Making a revolutionary biosensor takes blood, sweat and tears.

And saliva, naturally.

University of Cincinnati professor Jason Heikenfeld examined the potential of these and other biofluids to test human health with tiny, portable sensors for the journal Nature Biotechnology.

Heikenfeld develops wearable technology in his Novel Device Lab in UC’s College of Engineering and Applied Science. His lab last year created the world’s first continuous-testing device that samples sweat as effectively as blood but in a noninvasive way and over many hours.

“Ultimately, technological advances in wearables are constrained by human biology itself,” the study said.

Remarkably, many of the innovations in the field of biosensors and sweat technology were developed in Cincinnati. The first glucose monitor for diabetes was commercialized in the region. The inventor of the world’s first antiperspirant, called Odorono, was a Cincinnati physician named Abraham Murphey.

“We have such a strong history in this field here. It’s really fascinating,” Heikenfeld said.

Heikenfeld credits the hard work of his team for his lab’s success.

“We have been able to go far and fast here,” Heikenfeld said. “We resonate with a certain type of student. As much as we have brilliant faculty at UC, if we didn’t have talented students here, this technology wouldn’t exist. We would just be talking theoretically about the potential.”


The elite have always been obsessed with eternal life and now the NY Post is admitting in a new study the “secret” to longer life is blood transfusions for the elite using the blood of young people.

In the Nature article, Heikenfeld identified four waves of discovery when it comes to testing human health. First, doctors began drawing and shipping blood to labs in an invasive, time-consuming and labor-intensive process that patients still undergo today.

Starting around the 1980s researchers, including pioneering UC engineering professor Chong Ahn, developed point-of-care lab tests that allowed doctors to get immediate results. Instead of shipping samples to a lab, doctors could test samples themselves using tiny self-contained devices.

“Dr. Ahn has been at the forefront of developing these point-of-care devices,” Heikenfeld said.

Now, Heikenfeld said, we’re in the midst of a third wave — continuous health monitoring with wearable devices like those developed at UC. These provide data over time so doctors can track health trends instead of relying on the snapshot that a single blood test provides.

“That’s super powerful because it tells me am I getting better?
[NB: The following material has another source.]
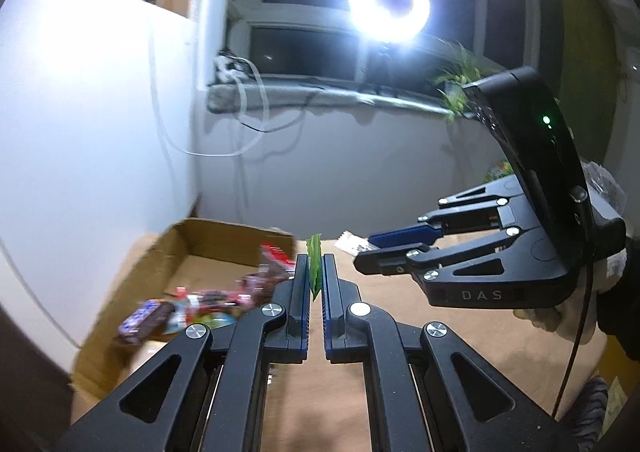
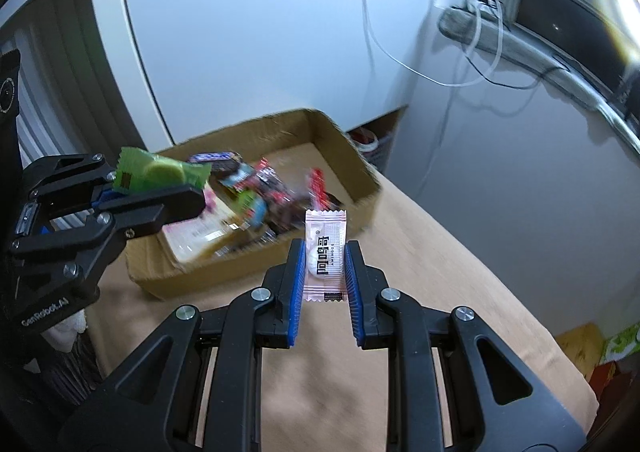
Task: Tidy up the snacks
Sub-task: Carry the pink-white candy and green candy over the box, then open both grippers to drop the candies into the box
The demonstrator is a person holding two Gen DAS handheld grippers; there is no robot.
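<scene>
My left gripper (image 1: 316, 272) is clamped nearly flat on a green snack packet (image 1: 314, 264); seen edge-on from its own camera, only a thin sliver of wrapper stands between the pads. From the right wrist view the same packet (image 2: 160, 174) shows its full face, with a round piece visible inside.

My right gripper (image 2: 325, 272) is closed on a pale pink sachet (image 2: 325, 252) with dark lettering. The blue pads grip its two long edges and the sachet stands upright between them, its crimped top clear of the fingertips.

Both items are held in the air above the tan table surface (image 2: 420, 272), near the open cardboard box (image 2: 352, 156). The box sits on that surface and already holds a loose heap of mixed wrapped snacks (image 2: 256, 188) — blurred, so I cannot sort them by kind.

Handling assessment: both packets appear very light, with thin, slick film that crumples easily. The contents may be brittle, so a moderate pinch is advisable. Best hold is across the flat body or the sealed seam — not a corner, where the film could slide free.
</scene>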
Am I getting worse?” Heikenfeld said.

Eventually, the field will see devices implanted in the body for long-term diagnosis or monitoring, he said. But first researchers will have to create robust sensors that can provide accurate information over a much longer time frame.

“That’s the big challenge,” Heikenfeld said. “Sensors are chemically reactive themselves. So they don’t last.”
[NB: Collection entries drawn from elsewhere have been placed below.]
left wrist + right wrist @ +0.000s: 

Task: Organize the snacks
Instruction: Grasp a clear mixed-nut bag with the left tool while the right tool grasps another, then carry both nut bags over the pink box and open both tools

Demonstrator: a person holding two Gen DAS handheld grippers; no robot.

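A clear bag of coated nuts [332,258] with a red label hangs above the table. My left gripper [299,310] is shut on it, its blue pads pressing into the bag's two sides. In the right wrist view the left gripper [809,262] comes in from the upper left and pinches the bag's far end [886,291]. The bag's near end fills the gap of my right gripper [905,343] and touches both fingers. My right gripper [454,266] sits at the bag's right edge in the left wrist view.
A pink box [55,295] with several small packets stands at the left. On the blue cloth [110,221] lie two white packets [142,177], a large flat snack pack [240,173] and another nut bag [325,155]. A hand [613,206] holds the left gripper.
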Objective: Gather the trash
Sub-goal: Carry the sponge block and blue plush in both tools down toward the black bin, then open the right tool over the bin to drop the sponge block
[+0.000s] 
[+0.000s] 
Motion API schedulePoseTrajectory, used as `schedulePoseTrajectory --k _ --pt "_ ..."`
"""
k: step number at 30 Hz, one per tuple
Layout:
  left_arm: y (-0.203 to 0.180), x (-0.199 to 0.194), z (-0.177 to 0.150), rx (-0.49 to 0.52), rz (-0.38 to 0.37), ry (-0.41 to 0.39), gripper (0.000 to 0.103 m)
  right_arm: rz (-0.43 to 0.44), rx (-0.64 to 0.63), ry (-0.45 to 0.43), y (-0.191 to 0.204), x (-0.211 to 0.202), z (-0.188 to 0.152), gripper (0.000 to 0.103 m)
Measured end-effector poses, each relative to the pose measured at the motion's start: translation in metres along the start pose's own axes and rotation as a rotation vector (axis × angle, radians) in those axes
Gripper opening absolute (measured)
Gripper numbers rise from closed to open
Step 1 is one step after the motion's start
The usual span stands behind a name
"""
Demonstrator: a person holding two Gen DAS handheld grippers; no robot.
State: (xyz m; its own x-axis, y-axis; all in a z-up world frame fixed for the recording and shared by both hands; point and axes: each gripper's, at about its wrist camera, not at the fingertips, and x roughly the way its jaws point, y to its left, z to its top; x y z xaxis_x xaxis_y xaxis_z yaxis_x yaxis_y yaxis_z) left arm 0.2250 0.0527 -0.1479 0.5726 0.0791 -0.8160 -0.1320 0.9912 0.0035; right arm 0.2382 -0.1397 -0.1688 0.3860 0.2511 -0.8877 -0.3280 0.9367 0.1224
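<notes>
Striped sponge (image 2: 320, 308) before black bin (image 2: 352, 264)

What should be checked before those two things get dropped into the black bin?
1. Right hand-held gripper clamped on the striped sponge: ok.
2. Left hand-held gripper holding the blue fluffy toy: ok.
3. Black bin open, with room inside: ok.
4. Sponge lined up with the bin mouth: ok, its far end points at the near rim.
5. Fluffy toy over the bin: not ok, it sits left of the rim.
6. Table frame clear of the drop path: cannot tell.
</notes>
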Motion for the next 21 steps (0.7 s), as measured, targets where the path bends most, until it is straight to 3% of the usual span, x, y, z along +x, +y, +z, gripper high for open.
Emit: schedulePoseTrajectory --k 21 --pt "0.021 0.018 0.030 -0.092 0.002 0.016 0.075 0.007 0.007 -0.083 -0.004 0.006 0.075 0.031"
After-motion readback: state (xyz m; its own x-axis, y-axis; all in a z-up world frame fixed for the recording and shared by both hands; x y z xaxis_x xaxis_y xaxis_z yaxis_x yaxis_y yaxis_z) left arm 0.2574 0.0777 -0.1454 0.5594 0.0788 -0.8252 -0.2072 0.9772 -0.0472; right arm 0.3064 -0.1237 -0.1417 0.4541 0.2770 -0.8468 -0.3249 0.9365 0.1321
After examining the use of saliva, tears and interstitial fluid, Heikenfeld concluded in the Nature article that sweat holds the most promise for noninvasive testing because it provides similar information as blood and its secretion rate can be controlled and measured.

In his Novel Device Lab at UC, Heikenfeld and his students have been creating new sensors on a wearable patch the size of a Band-Aid that stimulates sweat even when a patient is cool and resting. The sensor measures specific analytes over time that doctors can use to determine how the patient is responding to a drug treatment.

The sensors can be tailored to measure anything from drugs to hormones to dehydration, Heikenfeld said.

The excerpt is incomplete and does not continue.